Günümüzde Doğu Akdeniz'de hakkımız olan enerji yataklarını kaptırmamak için askeri destekli diplomasi yürütüyoruz ancak Rodos'u ve İstanköyü konuşmuyoruz! Oralarda yıllardır Türkçe eğitimden ve ibadetleri yasaklayanlardan bahsetmiyoruz... Halbuki iki adada yaşayan yaklaşık onbin Türk'e coğrafyaları inanılmaz bir kadersizlik yüklemiştir. Türkiye'nin burnunun dibinde ol hatta Rodos'ta TC'nin Başkonsolosluğu bulunsun ama Türkiye'de bunları konuşma... Filistin'i konuşanlar buna ne diyecek acaba?

Keza bunlara Irak ve Suriye Türklerini, Lübnan Türkmenlerini. Kıbrıs Türklerini, Avrupa( Almanya, Fransa, Hollanda, Belçika, İngiltere vs.) Türklerini, Balkan (Yunanistan/Batı Trakya, Bulgaristan, Makedonya, Kosova, Bosna Hersek, Sırbistan, Karadağ, Romanya, Moldovya) Türklerini daha doğrusu dünyada nerede bir Türk varsa orayı eklemek ve onları sadece düşünmek düşünmekle de kalmayıp parmaklarına bir diken batsa yanlarına koşup gitmemiz bir zorunluluktur. Yapıyor muyuz bunları? Bunun da cevabı hayır!

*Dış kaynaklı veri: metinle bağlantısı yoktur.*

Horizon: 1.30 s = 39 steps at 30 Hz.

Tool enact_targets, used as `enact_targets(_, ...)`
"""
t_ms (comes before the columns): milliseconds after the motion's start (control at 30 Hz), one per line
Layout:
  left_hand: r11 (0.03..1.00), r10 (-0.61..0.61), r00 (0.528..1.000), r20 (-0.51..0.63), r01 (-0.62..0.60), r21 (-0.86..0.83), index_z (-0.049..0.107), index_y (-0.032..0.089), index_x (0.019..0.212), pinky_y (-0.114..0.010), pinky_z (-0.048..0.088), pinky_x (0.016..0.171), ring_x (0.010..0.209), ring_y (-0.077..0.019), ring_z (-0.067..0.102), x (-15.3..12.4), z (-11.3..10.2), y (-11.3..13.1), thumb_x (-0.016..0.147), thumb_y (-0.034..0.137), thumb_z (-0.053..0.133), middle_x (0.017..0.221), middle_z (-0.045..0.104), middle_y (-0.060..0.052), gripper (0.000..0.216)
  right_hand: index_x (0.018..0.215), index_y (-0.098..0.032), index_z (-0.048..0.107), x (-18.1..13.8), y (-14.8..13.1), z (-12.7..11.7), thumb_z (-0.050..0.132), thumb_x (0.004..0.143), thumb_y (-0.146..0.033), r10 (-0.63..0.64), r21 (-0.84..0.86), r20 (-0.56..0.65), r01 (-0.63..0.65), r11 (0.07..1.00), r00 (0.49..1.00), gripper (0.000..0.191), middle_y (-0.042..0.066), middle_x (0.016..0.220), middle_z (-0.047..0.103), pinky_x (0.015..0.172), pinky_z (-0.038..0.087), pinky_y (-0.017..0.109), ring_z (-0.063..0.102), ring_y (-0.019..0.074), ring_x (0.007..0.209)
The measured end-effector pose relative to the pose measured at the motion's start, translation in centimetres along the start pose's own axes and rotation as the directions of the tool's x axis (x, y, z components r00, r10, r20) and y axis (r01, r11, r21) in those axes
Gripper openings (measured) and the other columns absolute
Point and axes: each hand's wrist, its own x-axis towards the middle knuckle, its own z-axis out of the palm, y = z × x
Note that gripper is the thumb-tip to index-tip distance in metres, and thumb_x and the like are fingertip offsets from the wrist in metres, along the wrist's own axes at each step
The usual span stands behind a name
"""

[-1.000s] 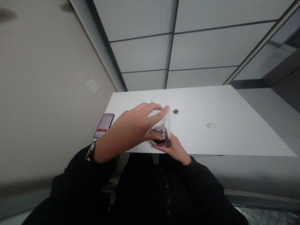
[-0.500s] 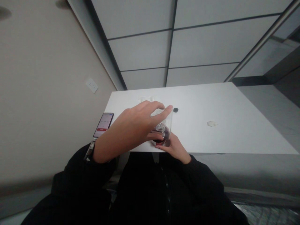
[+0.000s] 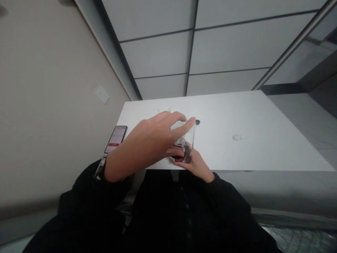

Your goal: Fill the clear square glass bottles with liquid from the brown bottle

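Observation:
A clear see-through container is held close to the front edge of the white table. Something dark and reddish shows through its lower part, but I cannot make out what it is. My left hand reaches across from the left, with its fingers and thumb bent around the container's top. Lower down, my right hand grips the container near its base. The left hand hides much of the container's near left side. A small dark disc lies just beyond the left fingertips.
A phone with a lit screen rests at the table's left edge, beside my left forearm. Small clear pieces lie behind my left hand. A pale crumpled bit is on the right of the table. A wall socket is at left.
The view has tilted very slightly. My left fingertips and the container's top have shifted a little to the right, while both hands keep their grip.

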Motion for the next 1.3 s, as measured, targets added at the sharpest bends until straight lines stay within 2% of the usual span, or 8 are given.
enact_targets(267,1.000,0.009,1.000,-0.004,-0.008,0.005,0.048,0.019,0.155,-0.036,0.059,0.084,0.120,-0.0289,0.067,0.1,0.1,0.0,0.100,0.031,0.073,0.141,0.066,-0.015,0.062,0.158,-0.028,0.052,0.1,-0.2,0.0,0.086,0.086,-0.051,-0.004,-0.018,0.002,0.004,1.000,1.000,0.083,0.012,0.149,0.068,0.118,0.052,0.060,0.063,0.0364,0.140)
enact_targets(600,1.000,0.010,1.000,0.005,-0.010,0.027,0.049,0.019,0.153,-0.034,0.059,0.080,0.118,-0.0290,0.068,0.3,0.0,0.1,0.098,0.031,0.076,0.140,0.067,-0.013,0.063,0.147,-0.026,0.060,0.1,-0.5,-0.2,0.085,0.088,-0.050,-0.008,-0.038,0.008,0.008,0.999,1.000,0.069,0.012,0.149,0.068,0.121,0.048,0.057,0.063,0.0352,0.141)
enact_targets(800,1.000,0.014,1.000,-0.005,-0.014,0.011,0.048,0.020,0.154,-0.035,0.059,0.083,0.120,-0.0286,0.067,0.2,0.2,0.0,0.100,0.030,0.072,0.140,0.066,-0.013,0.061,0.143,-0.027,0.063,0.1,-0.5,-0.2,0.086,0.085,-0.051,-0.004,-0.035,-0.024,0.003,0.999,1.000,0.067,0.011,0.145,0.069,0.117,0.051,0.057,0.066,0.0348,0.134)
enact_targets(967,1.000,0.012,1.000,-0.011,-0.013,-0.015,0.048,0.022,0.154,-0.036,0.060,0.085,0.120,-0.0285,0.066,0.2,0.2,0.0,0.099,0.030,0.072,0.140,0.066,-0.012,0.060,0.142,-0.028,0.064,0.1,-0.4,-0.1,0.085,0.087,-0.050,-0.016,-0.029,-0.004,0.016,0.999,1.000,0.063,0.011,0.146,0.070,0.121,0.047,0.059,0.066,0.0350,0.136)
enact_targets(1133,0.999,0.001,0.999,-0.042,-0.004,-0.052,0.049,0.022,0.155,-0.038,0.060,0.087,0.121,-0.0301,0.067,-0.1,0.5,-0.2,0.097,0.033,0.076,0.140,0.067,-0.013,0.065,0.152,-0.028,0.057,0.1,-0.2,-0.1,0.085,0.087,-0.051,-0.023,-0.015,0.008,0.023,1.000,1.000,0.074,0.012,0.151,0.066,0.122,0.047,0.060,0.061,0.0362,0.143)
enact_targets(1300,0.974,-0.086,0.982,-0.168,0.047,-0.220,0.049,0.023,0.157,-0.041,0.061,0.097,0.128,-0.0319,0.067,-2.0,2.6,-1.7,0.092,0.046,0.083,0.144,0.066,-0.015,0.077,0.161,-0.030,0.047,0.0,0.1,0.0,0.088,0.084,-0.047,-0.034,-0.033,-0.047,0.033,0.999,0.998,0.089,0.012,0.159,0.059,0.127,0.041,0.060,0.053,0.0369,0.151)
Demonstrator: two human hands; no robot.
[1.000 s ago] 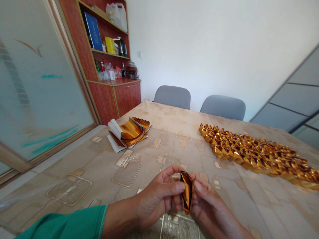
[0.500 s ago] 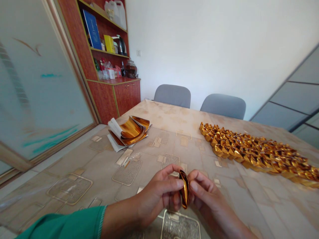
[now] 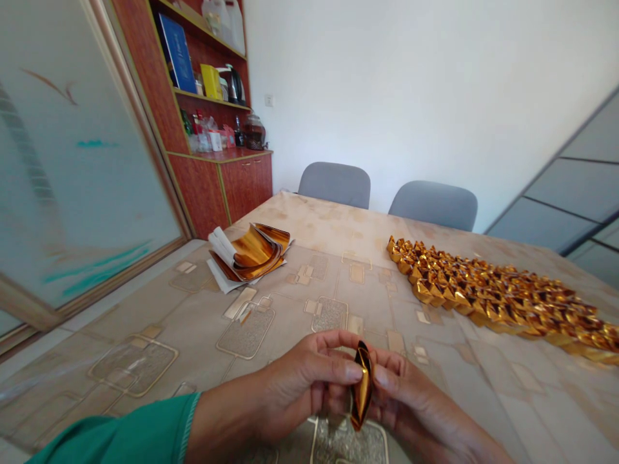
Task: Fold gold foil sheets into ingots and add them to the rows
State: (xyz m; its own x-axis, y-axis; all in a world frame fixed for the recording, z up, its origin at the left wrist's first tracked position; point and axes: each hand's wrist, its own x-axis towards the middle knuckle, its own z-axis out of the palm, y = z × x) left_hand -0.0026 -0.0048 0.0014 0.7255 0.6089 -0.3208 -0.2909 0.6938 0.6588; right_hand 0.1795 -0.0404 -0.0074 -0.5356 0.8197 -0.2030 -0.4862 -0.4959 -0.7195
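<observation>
A small boat-shaped fold of shiny gold foil paper (image 3: 361,393) is held upright over the near part of the table, its slit-like opening showing between two pointed ends. My left hand (image 3: 314,370) pinches it from the left, thumb on the near face and index finger by the top tip. From the right, my right hand (image 3: 406,393) grips its other side between thumb and fingers. The fingertips behind the fold are partly hidden. Further left on the table lies a loose stack of gold foil sheets (image 3: 256,251) with white paper backing.
Rows of finished-looking gold foil folds (image 3: 483,290) spread along the right of the patterned tablecloth (image 3: 314,283). Two grey chairs (image 3: 334,185) stand behind the far edge. A red-brown cabinet (image 3: 246,187) with bottles and a kettle is at the back left, beside a frosted sliding door (image 3: 97,174).
Both hands have shifted slightly down and to the right with the gold foil fold. It appears a little wider open, while the stack and the rows have stayed in place.
</observation>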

Bugün "gönül coğrafyamız" dediğimiz yerler dün "fiziki ve hukuki coğrafyamız" idi. Ne çabuk dünü ve arkamızdan bıraktıklarımızı unuttuk... Hatırlama çabalarımız var ama bunlar çok yetersiz kalıyor...

Örneğin biz Balkanlardan çekileli 100 yılı çoktan geçti. Oralarda yaşayan Türkler her türlü baskıya ve yasaklamaya rağmen Türklüklerini koruyor ve Türk kalmak için direniyorlarsa bu her türlü takdirin üzerindedir. Bu Türkiye'de yaşayan 83 milyona ibret olacak ve ders çıkarılacak bir hadisedir.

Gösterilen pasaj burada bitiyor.